Homer, by rendering anarchy romantic, rendered death beautiful; Gilgamesh, by assuming government, achieved the reverse. Both affirm life. The Greek affirms life through the Other, as togetherness, the Mesopotamian through the Third, the state, as separateness. The Greek other may be free or a slave, necessarily, for Otherness implies either equality or subordination. The obsessive pursuit of 'glory', also, betrays the Other taking notes: 'arete', excellence, resides as much in the self as the non-self. The earthly immortality of fame, the life-in-death, contrasts with slavery, the death-in-life. Agamemnon and Achilles quarrel, not only over a slave-girl, but over a prize: the Iliad commences with the conflict between life-in-death, the prize, and death-in-life, the slave. With the Ego and the non-Ego so inextricated, without the extricating Third, the Iliad becomes a monument to the ideas of moira (fate) and hybris (excess). A man should stay within his moira, the kingdom of his self, and not transgress it through hybris, where the non-egos reside: though Ate (Folly, personified as a goddess) inveigle him thither, yet will he be visited by divine vengeance, personified as Nemesis.
The Third, in Gilgamesh, appears as the tyrannical king, who meets his alter ego, a wild man civilised. The humanised brute remonstrates with the dehumanised king, and Enkidu and Gilgamesh become one, the best of friends. When Enkidu gets into a funk before the terrible Huwawa, it is the other's turn to remonstrate.
"Mere man - his days are numbered,
whatever he may do, he is but wind.
You are - already now - afraid of death.
Where is the fine strength of your courage?
Let me lead,
and you (tarrying) call out to me : 'Close in, fear not!'
And if I fall, I shall have founded fame.
'Gilgamesh fell (they will say) in combat with terrible Huwawa'."
As expected, the reversal of Agamemnon and Achilles' roles as inextricated egos appears as the love of Gilgamesh for Enkidu. The non-ego does not threaten the ego, because both egos reside in the Third, Gilgamesh.
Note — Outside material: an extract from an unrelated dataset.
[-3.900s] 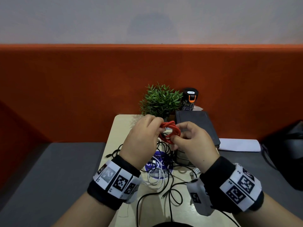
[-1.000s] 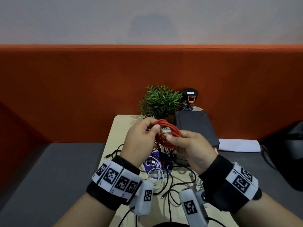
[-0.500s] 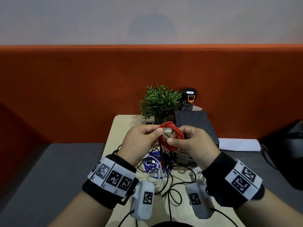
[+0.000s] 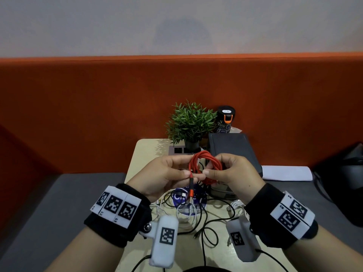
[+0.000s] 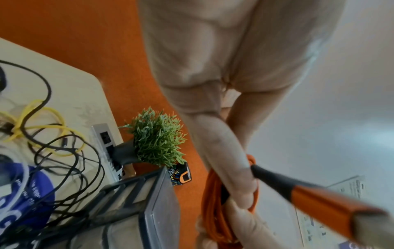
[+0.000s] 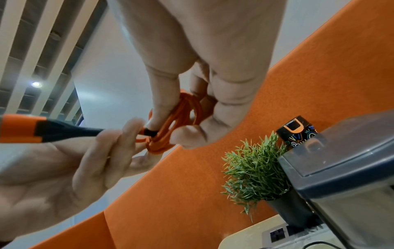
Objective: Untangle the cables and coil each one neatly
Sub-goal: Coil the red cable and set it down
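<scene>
Left hand (image 4: 163, 178) is raised over the table (image 4: 144, 152), thumb and forefinger pinching the red cable (image 4: 204, 163) just above its plug (image 4: 191, 191). The plug, black-collared with an orange body, now dangles free below the fingers; a second ago that loose end was not yet hanging clear.

Centre: the red cable sits as a small coil between both hands, above the table's middle. It looks almost wound, with only the tail left to tuck.

Right hand (image 4: 234, 176) grips the coil's right side, fingers curled through the loops.

Below, on the table: black cables (image 4: 203, 230), a white cable (image 4: 186, 214) and a yellow cable (image 5: 45, 124) lie tangled, uncoiled.
</scene>
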`<action>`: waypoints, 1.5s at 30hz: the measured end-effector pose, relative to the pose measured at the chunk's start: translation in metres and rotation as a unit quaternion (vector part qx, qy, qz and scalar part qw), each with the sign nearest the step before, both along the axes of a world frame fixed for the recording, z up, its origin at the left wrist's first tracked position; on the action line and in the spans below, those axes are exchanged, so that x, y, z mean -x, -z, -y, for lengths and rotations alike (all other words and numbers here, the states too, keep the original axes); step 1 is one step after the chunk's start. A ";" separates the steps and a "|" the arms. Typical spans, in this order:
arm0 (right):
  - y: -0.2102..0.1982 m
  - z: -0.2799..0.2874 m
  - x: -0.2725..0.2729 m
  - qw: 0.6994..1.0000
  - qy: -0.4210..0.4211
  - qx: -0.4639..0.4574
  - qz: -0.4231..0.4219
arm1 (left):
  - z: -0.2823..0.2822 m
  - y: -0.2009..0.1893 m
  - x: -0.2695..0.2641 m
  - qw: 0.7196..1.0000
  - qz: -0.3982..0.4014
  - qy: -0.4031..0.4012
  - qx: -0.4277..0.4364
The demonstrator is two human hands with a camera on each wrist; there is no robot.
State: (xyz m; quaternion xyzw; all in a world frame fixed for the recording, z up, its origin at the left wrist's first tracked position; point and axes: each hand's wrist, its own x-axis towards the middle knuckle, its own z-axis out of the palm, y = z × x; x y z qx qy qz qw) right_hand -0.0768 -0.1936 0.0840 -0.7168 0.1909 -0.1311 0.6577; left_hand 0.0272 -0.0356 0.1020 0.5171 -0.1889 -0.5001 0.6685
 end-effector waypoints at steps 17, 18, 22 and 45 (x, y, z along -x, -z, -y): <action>0.004 -0.008 -0.002 0.999 -0.021 -0.024 0.009 | 0.004 0.011 0.007 0.986 -0.127 -0.068 0.088; 0.004 -0.008 -0.001 1.000 -0.022 -0.019 0.008 | 0.002 0.011 0.006 0.984 -0.138 -0.054 0.100; 0.005 -0.010 0.001 0.999 -0.025 -0.036 0.011 | 0.005 0.016 0.009 0.990 -0.089 -0.066 0.082; 0.006 -0.011 0.011 0.993 -0.057 -0.102 0.035 | 0.012 0.007 0.010 0.968 0.179 -0.135 -0.109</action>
Whereas Achilles retains his identity, moira and all, Gilgamesh relinquishes his individuality to become a relationship: king-and-friend. The demise of the non-ego buries hopes of immortality through fame, an exposé of its counterfeit existence, life-in-death. Death, in Gilgamesh, appears, not as the end of existence alone, but the end of a relationship. He'd been more than willing to brave it when the Other had been alive, to live on in the Other. The Third extricates egos so completely, as to leave no hope for immortality. In the Iliad, the Other has been thoroughly internalised, so that Achilles appears as his own spectator, choosing death, as much for himself, as for Others-in-him. Odysseus, rejecting immortality,11 affirms life, through the Other (his wife), by refusing to relinquish their common, extricated humanity, their togetherness. Gilgamesh finds no Other within him. The enjoyment of life was inextricably connected with the enjoyment of Others, not in-him, but in-the-state, outside him. Yet he is the state, and as the very principle of Otherness incarnate, must, since anarchy is intolerable, wish to continue ad infinitum, as immortality denied externally, that humanity may be affirmed internally, for one never witnesses one's own death, only others do. Thus life is affirmed through the Third, as separateness, not through the Other, as togetherness.
But orientalists must sorely be missing the priest-ridden society amidst this scene of life, liberty and the pursuit of happiness. They must, I am afraid, content themselves with the initial piety of the drama. Weary, not of this world, but of a king's misrule, his subjects raise their voices in prayer, and the gods are not deaf to their plea.
"Gilgamesh leaves not the son to his father;
Day and night are unbridled his arrogance.
Yet this is Gilgamesh, the shepherd of Uruk.
He should be our shepherd: strong, stately and wise!
Gilgamesh leaves not the maid to her mother..."
The oriental dichotomy of government-anarchy appears as life-death, while the Greek antithesis freedom-unfreedom assumes the form of life-in-death, death-in-life — he becomes otherworldly only when he's disappointed in the Third, the Greek being both-worldly at the same time. The Epic belongs to the Early Dynastic Period, between 2700 — 2400 BC, the Heroic Age of Mesopotamian literature, just as Homer (800 BC) belongs to the Late Dark Age, the Heroic Age of Greece. In both cases, a process of secularisation was taking place, to culminate soon in city-states, but in the one instance to be ruled by kings (such as Gilgamesh of Uruk), in the other to be 'ruled' by the many. The passing of the sceptre from the gods to their temporal potentates occurs at the beginning of the Early Dynastic Period, a turning away from the other world.12
To satisfy, and silence, the clamorous demand for priests, once and for all, we shall adduce the Egyptian example, the hierocracy par excellence. The absence of hardly any evidence of personal religion during the Old Kingdom disappoints expectation. The moment anarchy reigns in the Pharaoh's stead, in the First Intermediate Period, the worst suspicions regarding the thanatomania of the East are confirmed. The universalisation of posthumous identification with Osiris, hitherto only a pharaonic prerogative, coupled with the vulgarisation of the Pyramid Texts on common coffins, signals the dispersion of sovereignty among the populace.
The Dispute of a Man, Weary of Life, a poem born of anarchic conditions, betrays a terribly disappointed reliance on the Third. It is an internal debate regarding suicide, 'to be or not to be'.
To whom can I speak today?
The gentle man has perished,
The violent man has access to everybody.

To whom can I speak today?
There are no righteous men,
The earth is surrendered to criminals.

. . .     . . .     . . .

Death stands before me today
Like the recovery of a sick man,
Like going outdoors again after being confined.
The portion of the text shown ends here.